The company behind the cloud
Cloud computing plays a pivotal role in modern technologies and services. Microsoft Azure and Google Cloud are often some of the first businesses that pop into investors’ heads when talking about this space. But there’s another firm working behind the scenes that allows for all this technology to exist in the first place.
Arista Networks (NYSE:ANET) builds the hardware that goes into the data centres. Its ethernet switches and routing devices provide the critical bandwidth needed for high-speed internet communications. And with its technology consistently outperforming that of its peers, the firm now controls roughly 42% market share – a trend that continues to move upward.
With management switching tactics to focus on securing hyperscale customers like Microsoft Azure, revenue and earnings growth has consistently outperformed analyst expectations. And over the last five years, both have been growing at an annualised rate of over 20%. That certainly sounds like a nice potential addition to my Stocks and Shares ISA.
However, this strategy does have a big caveat. With the bulk of cash flow originating from just a handful of enterprise customers, there is a high level of revenue concentration. In fact, the income from just Microsoft and Meta Platforms represents roughly 40% of the top line. Suppose one of these customers decides to swap to a competitor? In that case, it could have dire consequences for Arista’s financials.
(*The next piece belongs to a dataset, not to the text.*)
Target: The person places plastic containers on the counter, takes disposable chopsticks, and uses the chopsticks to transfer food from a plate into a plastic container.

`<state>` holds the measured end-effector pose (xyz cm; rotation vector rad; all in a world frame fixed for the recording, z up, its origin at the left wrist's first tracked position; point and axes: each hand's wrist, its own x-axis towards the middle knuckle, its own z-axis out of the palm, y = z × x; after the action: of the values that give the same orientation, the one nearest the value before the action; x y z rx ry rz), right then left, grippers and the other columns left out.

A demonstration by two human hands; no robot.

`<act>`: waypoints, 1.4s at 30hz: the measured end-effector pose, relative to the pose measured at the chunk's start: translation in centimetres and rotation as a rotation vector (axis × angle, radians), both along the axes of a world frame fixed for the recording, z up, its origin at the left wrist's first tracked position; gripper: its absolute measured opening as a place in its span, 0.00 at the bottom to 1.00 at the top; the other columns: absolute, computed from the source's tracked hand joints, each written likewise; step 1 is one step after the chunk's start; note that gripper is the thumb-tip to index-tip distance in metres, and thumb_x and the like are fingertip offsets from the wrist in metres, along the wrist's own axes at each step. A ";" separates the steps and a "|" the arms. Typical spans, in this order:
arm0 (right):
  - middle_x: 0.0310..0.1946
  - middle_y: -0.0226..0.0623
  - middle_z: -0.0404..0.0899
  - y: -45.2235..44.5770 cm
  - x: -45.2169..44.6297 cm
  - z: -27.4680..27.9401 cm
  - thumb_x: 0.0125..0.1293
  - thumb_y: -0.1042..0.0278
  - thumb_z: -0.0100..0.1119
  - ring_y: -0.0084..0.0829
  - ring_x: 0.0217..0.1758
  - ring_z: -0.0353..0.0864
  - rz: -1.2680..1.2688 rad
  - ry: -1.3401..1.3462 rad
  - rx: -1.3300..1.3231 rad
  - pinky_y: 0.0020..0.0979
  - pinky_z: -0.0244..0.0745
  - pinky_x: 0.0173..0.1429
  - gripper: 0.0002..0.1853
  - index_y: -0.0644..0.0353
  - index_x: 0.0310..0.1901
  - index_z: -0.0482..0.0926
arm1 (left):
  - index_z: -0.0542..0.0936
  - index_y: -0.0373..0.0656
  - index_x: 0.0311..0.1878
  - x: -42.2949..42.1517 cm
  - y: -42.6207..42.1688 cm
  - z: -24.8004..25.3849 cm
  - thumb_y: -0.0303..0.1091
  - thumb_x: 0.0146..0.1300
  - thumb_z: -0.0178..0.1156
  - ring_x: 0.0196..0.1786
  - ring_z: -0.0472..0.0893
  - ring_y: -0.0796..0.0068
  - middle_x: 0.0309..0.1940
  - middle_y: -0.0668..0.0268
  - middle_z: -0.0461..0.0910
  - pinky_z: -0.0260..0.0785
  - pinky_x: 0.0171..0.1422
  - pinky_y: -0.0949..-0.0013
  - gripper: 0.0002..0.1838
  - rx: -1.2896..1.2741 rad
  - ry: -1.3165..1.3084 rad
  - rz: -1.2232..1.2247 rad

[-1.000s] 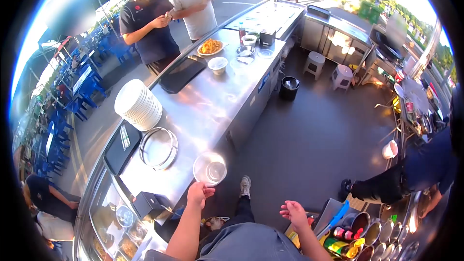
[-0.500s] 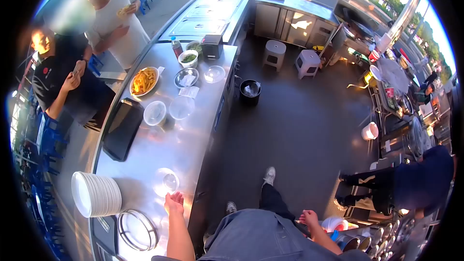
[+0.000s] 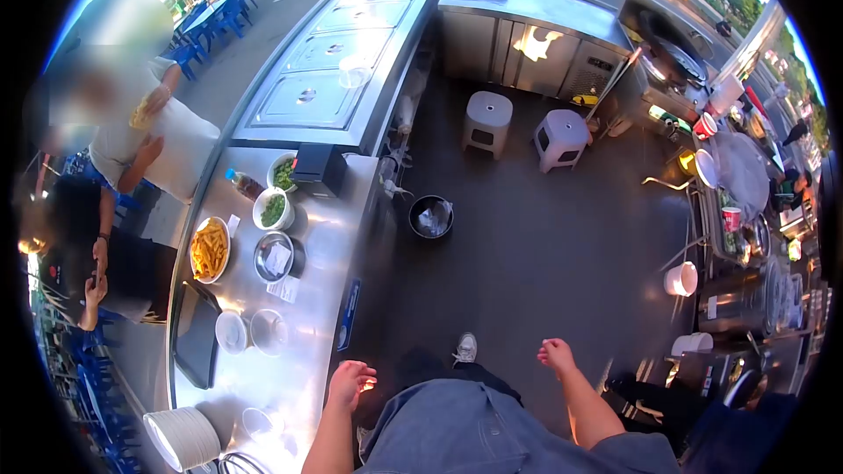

Having said that, the cloud hardware arena is fairly complex, with very few competitors capable of operating on the same scale. Therefore, while this risk is severe, the probability of it occurring seems low, in my opinion. That’s why I’ve already been bolstering my existing position.
The best UK dividend stock?
While the UK doesn’t have a wide variety of technology stocks, it’s still home to many high-yield dividend stocks. And Safestore (LSE:SAFE) is looking increasingly attractive, in my eyes.
The firm owns and operates a network of self-storage facilities across the UK and Western Europe. Leasing storage space is hardly exciting compared to powering the internet. However, that doesn’t mean it can’t be lucrative. In fact, the steadily increasing demand for extra storage space over the last decade has allowed this dividend stock to be one of the best-performing shares on the London Stock Exchange.
Since 2013, the company has delivered a total shareholder return of roughly 780% – 400% of which came from dividends alone!
Building a commercial real estate empire obviously isn’t cheap. And the group currently has around £795m of debt & equivalents, with interest payments placing pressure on margins. As the Bank of England continues to hike rates, this pressure will likely mount, potentially compromising shareholder payouts.
However, with an interest coverage ratio currently sitting at 10.8, I don’t think there’s any immediate cause for concern. And now that management has just launched a joint venture to expand into Germany, there could be far more dividend growth to come.
That’s why I think Safestore could be an excellent income addition to my Stocks and Shares ISA today, once I have more capital at hand.